His trenchant observation reminded me of a moment of clarity I experienced some years ago....
I was stuck in rush-hour traffic in Interstate 5 in Seattle. It was a blistering summer day, hot and so bright it almost hurt your eyes. I was sweating in six lanes of stop and go traffic (mostly stop), and suddenly I had an external viewpoint on this most mundane of American experiences....
Here I was, sitting in several thousand dollars worth of industrial machinery that had been extracted, manufactured, transported, and purchased at great expense--monetary and environmental--every step along the way. I was sitting in this machine, burning fossil hydrocarbons that had also been extracted, transported, processed, and purchased at great expense--monetary and environmental--every step of the way. I was on this federal highway system, the materials for which had likewise been extracted, transported, constructed, and purchased at great expense--monetary and environmental--every step of the way.
And I was going nowhere. The only thing I was accomplishing was polluting the air and losing my patience.
Worse, I was surrounded by tens of thousands of others who were in similar machinery, burning the same expensive, irreplaceable fossil hydrocarbons, polluting the same air, and also going nowhere.
And I thought, if some alien intelligence were to look in on this spectacle, which for us is normal daily life, they would consider us mad.

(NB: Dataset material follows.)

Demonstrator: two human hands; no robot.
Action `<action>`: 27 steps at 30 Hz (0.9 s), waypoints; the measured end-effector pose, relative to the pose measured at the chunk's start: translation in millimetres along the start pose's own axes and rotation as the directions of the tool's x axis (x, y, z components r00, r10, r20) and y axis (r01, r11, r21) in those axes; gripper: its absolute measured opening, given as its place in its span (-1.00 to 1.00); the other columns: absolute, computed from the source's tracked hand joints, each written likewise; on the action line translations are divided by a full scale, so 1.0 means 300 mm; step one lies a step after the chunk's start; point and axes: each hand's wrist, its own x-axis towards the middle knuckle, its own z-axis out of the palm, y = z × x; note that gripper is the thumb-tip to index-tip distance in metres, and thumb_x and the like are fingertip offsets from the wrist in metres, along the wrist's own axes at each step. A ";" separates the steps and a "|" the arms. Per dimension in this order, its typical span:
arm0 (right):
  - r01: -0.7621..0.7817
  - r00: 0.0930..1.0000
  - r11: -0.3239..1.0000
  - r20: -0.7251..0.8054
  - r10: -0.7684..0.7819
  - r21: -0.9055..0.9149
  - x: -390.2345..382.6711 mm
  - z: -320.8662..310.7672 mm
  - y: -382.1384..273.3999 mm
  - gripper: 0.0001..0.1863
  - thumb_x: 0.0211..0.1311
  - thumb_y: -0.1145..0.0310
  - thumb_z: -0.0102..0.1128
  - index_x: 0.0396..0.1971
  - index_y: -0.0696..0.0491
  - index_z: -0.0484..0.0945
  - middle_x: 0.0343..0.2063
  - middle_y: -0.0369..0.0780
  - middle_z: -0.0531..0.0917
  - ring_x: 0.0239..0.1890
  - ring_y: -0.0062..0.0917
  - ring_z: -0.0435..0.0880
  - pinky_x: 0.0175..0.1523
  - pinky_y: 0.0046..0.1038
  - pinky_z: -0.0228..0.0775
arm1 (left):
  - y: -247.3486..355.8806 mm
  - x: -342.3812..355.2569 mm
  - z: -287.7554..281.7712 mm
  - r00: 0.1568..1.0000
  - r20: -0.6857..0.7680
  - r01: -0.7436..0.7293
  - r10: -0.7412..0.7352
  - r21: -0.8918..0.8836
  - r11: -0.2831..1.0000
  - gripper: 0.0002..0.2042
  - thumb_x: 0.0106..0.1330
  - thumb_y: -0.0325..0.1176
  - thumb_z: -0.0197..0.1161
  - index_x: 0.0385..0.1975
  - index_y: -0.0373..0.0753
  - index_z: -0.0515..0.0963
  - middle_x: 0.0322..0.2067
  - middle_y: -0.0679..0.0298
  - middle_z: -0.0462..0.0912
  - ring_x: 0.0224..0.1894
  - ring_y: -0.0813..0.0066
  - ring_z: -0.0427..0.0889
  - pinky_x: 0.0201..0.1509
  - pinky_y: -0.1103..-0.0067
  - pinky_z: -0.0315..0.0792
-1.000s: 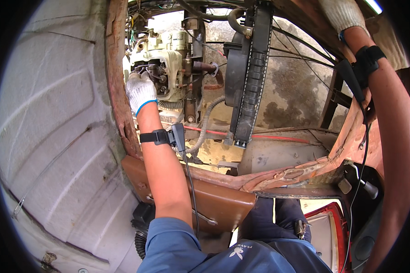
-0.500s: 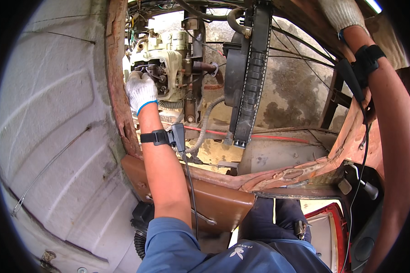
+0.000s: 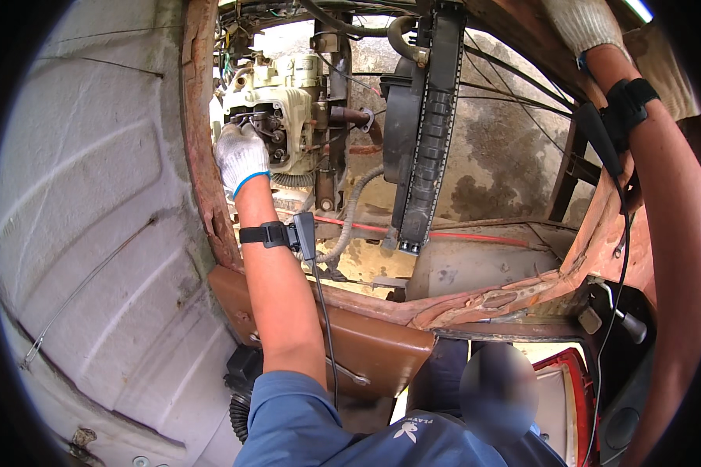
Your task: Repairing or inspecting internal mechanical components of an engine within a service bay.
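Observation:
My left hand, in a white knitted glove with a blue cuff, reaches into the opened top of an engine. Its fingers are curled together at the dark valve parts inside the pale metal housing. What they hold there, if anything, is too small and hidden to name. At the upper right, my right hand, also gloved, lies against the vehicle's body frame; its fingers pass out of the picture. Both wrists carry black straps with small devices and cables.
A tall black radiator stands right of the engine, with a hose and a red line near it. Rusty frame rails edge the opening. A brown padded panel lies under my left forearm. A pale ribbed panel fills the left.
Only a slight shift of my left hand's fingers shows at the valve parts. My right arm stays in place. A blurred round patch now covers part of my shirt and trousers.

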 end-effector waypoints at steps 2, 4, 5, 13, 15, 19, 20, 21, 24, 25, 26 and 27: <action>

You'd be hard put to design a system more wasteful of money, natural resources, time and human mental well-being. To add insult to injury, it often even fails to deliver its basic stated purpose: convenient transportation of goods and people from one place to another.
Yet, this scene--played out every day in cities across the nation--is totally normal, "common sense." This is "reality."
And those of us who see the insanity of this way of doing things--we who ride our bikes to work, who don't own cars, who walk to the grocery store to do our shopping, etc.--are perceived as oddballs, or as quaint eccentrics, or maybe as pathetically deluded fanatics. In certain more progressive quarters of the nation, we may even be seen as well-intentioned idealists, people doing the kind of things "normal" people wished they could do but "can't," for a variety of perfectly plausible reasons.
What we're not seen as is realists, pragmatically doing what is most sensible, most sane.
I dunno, but sometimes I think the only reason we as a species are still alive is that you can't directly die of cognitive dissonance....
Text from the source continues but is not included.